PROBLEM DESCRIPTION ▸ From the first line to the last, output the data exactly as it stands, minus its pictures.

+ + + + +

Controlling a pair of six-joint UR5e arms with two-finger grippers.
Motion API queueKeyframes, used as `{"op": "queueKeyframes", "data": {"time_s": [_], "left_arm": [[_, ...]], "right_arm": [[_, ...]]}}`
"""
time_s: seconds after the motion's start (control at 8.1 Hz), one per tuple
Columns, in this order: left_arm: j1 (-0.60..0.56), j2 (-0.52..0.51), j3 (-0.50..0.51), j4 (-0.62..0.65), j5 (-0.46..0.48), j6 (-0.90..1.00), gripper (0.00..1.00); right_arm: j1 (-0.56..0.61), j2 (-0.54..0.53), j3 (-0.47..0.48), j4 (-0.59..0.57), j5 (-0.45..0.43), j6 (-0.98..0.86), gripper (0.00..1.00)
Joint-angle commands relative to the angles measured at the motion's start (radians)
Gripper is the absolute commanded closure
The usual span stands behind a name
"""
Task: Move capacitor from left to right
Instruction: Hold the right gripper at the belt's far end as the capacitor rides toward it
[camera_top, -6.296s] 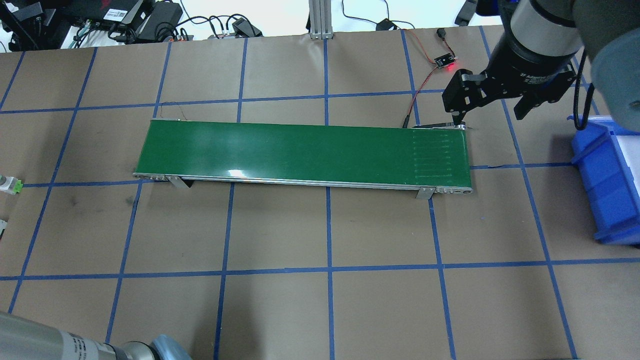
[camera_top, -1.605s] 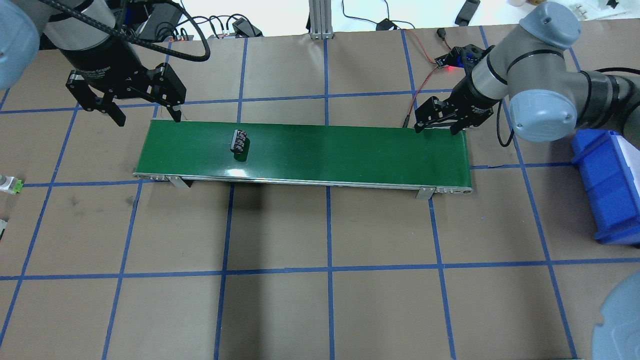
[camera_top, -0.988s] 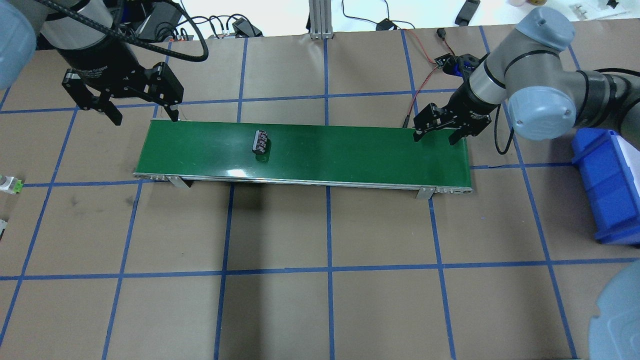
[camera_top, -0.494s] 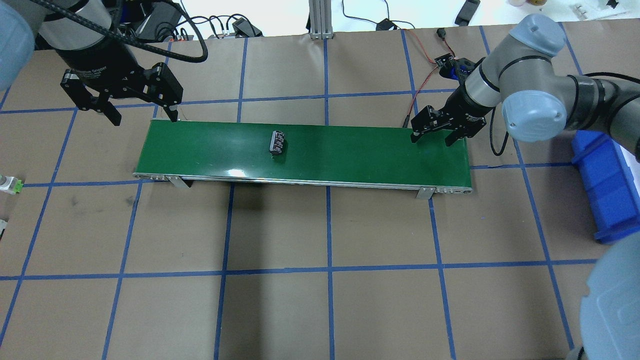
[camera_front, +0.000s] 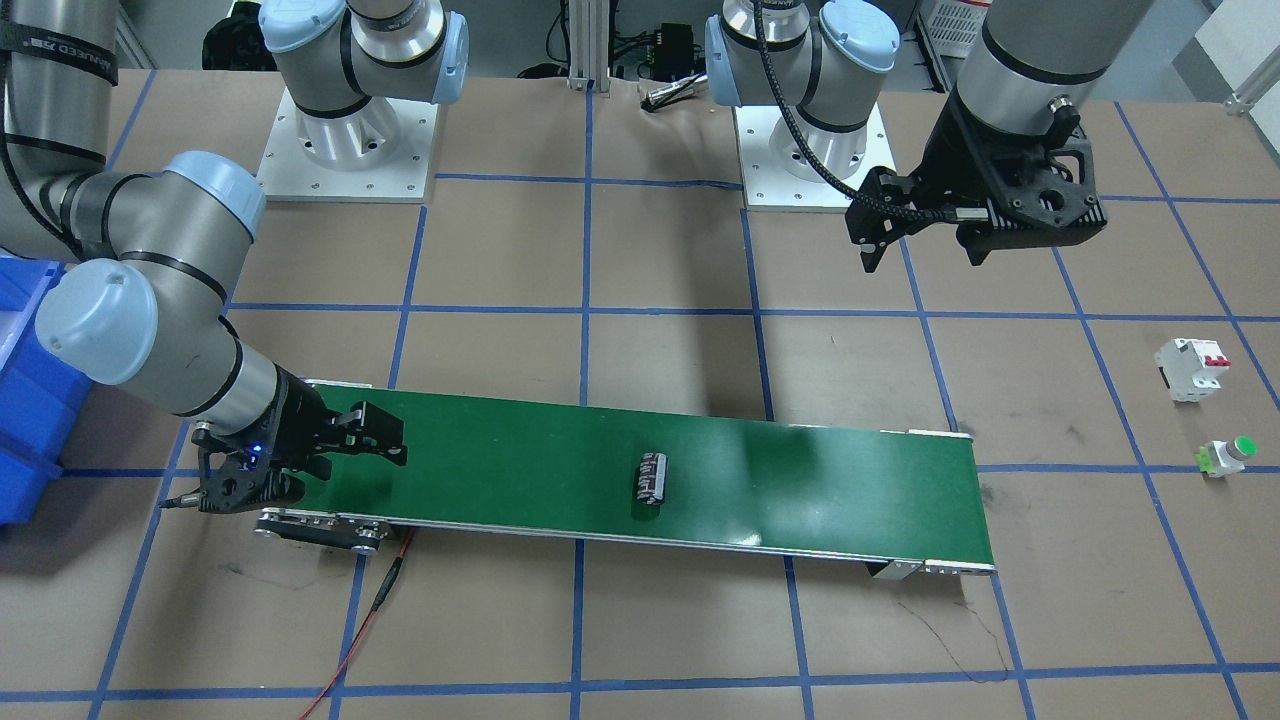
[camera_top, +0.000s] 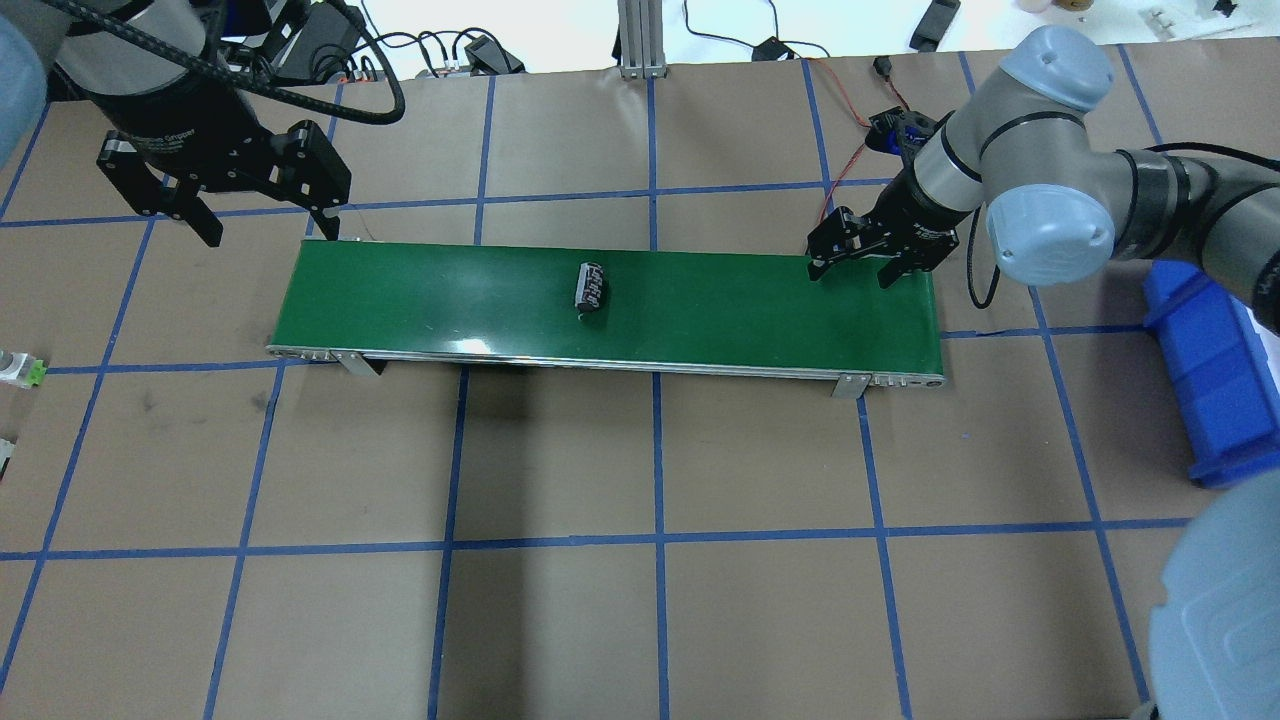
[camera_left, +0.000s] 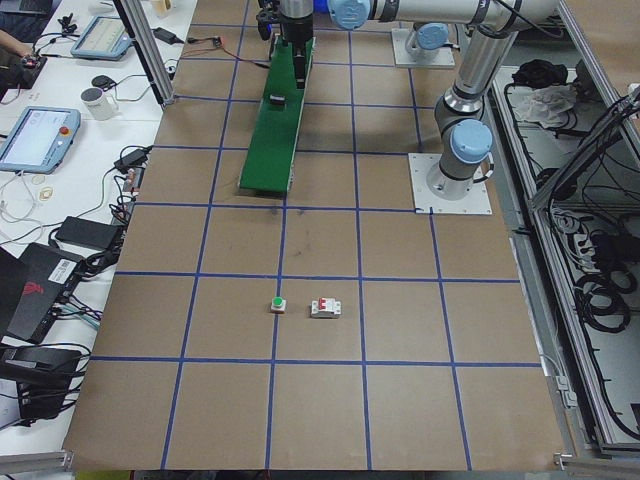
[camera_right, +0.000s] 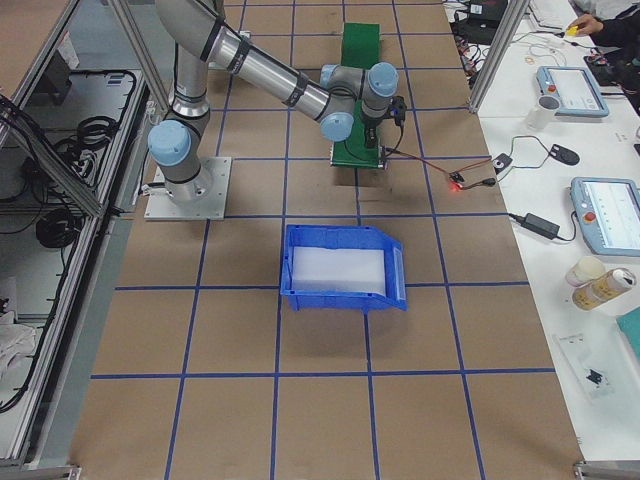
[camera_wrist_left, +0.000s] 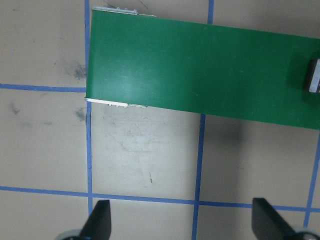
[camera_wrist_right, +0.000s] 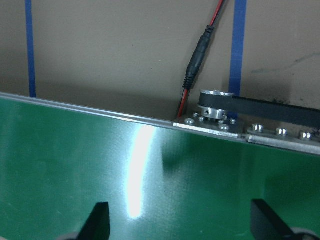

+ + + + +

FINAL ANSWER ▸
Controlling a pair of six-joint UR5e arms with two-finger grippers.
Motion API queueKeyframes, used as `{"op": "queueKeyframes", "data": {"time_s": [_], "left_arm": [[_, ...]], "right_arm": [[_, ...]]}}`
"""
time_s: seconds after the motion's start (control at 8.1 Hz), one per tuple
Columns, in this order: left_arm: j1 (-0.60..0.56), j2 (-0.52..0.51), j3 (-0.50..0.51), j4 (-0.62..0.65), j5 (-0.46..0.48), j6 (-0.90..1.00), gripper (0.00..1.00); right_arm: j1 (-0.56..0.61), j2 (-0.54..0.53), j3 (-0.47..0.48), j4 (-0.59..0.57), j5 (-0.45..0.43), j6 (-0.98..0.86), gripper (0.00..1.00)
Joint-angle commands relative to the angles measured at the motion's start (radians)
Gripper is the absolute commanded closure
The usual span stands behind a name
"""
Task: Move capacitor from left to right
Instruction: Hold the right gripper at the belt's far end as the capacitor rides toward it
[camera_top, -6.296s] 
[camera_top, -1.605s] 
[camera_top, -0.988s] 
[camera_top, -0.494s] 
[camera_front, +0.000s] 
[camera_top, +0.000s] 
[camera_left, +0.000s] 
[camera_right, +0.000s] 
[camera_wrist_left, +0.000s] 
[camera_wrist_right, +0.000s] 

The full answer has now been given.